At 2:00, much to my delight, the power came back on.  My life, which had been spinning dangerously out of control for the past 28 hours, suddenly righted itself.

All's right with the world.

At least until the next time the power goes out.

The Perfect Blendship

One of my favorite types of novels are those which involve a group of friends usually coming together to help one another through a tough time.  Sometimes it involves a long standing coterie of friends (like the Friday Night Knitting Club series), other times it's people who come together in some shared activity and end up as friends (The School of Essential Ingredients was a favorite in that genre).  I love seeing friendship in action in these kinds of stories.  Also, if I'm honest, perhaps I'm looking for tips on how to make friends, or be a better friend to those I have. Apparently, friendship really is good for your health.  Recently, The Harvard Nurses' Health Study documented that the more friends we have, the less likely we are to become ill as we age.  Because I'm an only child, my friends have always been super important to me ~ they replace the siblings I never had.  Over the past 15 years, I've developed a cadre of what I consider the closest friends I've ever had.  We've bonded over our shared love of music and young people and travel and books and dogs. These are the women whom I respect most, whose advice I ask, who can make me laugh out loud even on my worst days.

With one exception, all my closest friends are about 15 years older than I am.

You know what that means, of course.  That most likely, I will outlive them all.

What happens when you outlive your friends?  I've seen firsthand evidence of that with my mother, who, at 83, has lost all but one of the friends she became close to when she moved into her current neighborhood almost 40 years ago.  When my great aunt died last year, my mom lost the closest living relative she had left, and the nearest thing to a sister she'd ever known.   Even though I see her or talk to her every day, she's lonely for someone her own age, someone who "remembers when," someone she can confide in without burdening me.
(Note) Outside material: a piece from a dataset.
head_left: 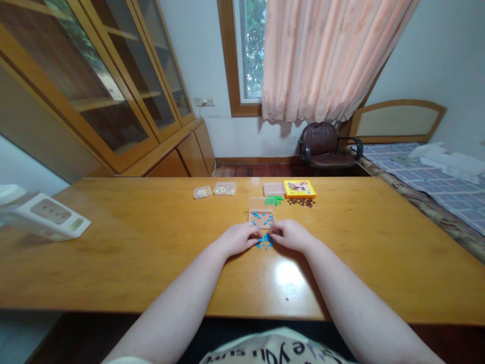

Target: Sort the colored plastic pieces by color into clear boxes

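Note:
A pile of small blue plastic pieces (265, 241) lies on the table between my two hands. My left hand (239, 237) rests at the pile's left side, fingers curled together at its edge; what they hold, if anything, is too small to make out. From the right, my right hand (291, 235) reaches in with thumb and fingertips pinched at a small blue piece. Just beyond the pile stands a clear plastic box (260, 220) with several blue pieces scattered inside. Its transparent lid (257, 203) is tilted up at the far side.
Green pieces (274, 200) and brown pieces (301, 202) lie behind the box, near another clear box (274, 189) and a yellow package (299, 189). Two clear containers, one with pale pieces (225, 189), stand back left. A white appliance (49, 212) sits at the table's left.

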`<state>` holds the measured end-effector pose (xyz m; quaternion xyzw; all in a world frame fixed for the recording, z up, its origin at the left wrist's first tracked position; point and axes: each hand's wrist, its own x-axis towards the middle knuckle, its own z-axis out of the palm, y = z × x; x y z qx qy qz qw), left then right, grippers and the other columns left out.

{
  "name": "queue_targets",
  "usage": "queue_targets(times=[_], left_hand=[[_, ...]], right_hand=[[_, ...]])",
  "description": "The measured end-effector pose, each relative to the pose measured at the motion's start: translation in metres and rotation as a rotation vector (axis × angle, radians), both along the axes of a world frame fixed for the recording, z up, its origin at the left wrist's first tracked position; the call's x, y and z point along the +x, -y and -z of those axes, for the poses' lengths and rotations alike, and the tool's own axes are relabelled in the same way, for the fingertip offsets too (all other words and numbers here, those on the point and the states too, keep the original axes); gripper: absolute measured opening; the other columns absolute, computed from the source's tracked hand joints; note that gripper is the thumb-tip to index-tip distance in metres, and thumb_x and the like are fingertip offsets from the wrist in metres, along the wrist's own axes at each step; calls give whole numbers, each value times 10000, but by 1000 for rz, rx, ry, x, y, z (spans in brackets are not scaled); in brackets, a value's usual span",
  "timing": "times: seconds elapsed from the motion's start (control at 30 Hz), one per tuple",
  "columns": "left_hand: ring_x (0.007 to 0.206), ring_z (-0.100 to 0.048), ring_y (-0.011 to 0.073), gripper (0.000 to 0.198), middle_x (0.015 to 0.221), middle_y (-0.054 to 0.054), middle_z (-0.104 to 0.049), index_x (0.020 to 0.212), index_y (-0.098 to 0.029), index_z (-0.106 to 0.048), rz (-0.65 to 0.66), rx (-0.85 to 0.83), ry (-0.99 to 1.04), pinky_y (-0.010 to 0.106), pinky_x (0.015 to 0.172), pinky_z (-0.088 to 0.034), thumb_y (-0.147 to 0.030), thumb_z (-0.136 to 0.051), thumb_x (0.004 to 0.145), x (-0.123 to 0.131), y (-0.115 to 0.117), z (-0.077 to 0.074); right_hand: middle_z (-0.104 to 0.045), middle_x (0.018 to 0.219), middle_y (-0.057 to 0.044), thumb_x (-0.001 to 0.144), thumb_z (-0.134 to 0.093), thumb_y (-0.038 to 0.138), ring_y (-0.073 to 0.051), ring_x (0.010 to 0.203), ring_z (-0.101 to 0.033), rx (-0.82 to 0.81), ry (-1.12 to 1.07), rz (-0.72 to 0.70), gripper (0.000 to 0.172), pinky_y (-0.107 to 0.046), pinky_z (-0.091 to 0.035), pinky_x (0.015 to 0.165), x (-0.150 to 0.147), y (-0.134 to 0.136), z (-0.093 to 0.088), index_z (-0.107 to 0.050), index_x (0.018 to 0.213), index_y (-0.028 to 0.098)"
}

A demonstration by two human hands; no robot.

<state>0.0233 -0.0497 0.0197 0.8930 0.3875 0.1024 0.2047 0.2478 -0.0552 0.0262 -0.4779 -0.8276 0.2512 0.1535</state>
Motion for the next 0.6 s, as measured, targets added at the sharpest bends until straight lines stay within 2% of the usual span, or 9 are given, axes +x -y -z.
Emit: queue_targets(times=[0.3,0.43,0.6], left_hand=[[769,-577,138,98,880,6,-640,866,-215,-638,-39,18,-44,226,686,-431,-228,-550,825,1,-1,-1],[772,-581,141,90,864,11,-634,843,-206,-632,-41,26,-43,228,687,-435,-222,-546,824,-1,-1,-2],[854,-587,142,126,927,21,-628,901,-207,-635,-93,148,108,243,778,-456,-241,-519,867,-1,-3,-2]], right_hand=[[-722,802,-16,800,-573,239,-139,700,-610,14,32,-139,158,-222,-391,639,-15,7,7,-726,839,228],[-733,850,-22,813,-576,254,-151,747,-630,16,67,-148,172,-226,-402,665,-17,7,7,-738,868,241],[-733,836,-33,824,-568,258,-155,734,-631,41,124,-129,173,-227,-393,649,-18,7,5,-735,857,233]])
Of course friendships are volatile for reasons other than death.  I can group my friendships into several clusters over my lifetime - the childhood friends that hung on into young adulthood and then faded away; the parenting friends, the ones made during children's school days,  bonding over bake sales and field trips, which disappeared when the children grew up.  The  friendships I have now feel the strongest, and have lasted the longest, perhaps because they developed over shared interests and in the pursuit of shared goals.  We've traveled together, performed together, sat in hospital waiting rooms together, rejoiced over births, cried over deaths. They feel are (as Meredith Gray put in on an episode of Gray's Anatomy) my "people."

So I'm not at all surprised that friends keep you healthier.  Having a social network - and I mean a real live social network - provides the emotional and practical support we all need to get through life.  Friends provide the perfect blend of kindness and tough love, of inspiration and exasperation, of laughter and tears.

How could we live without them?

How about you?  Is your social network important to you?  How have your friends enriched your life?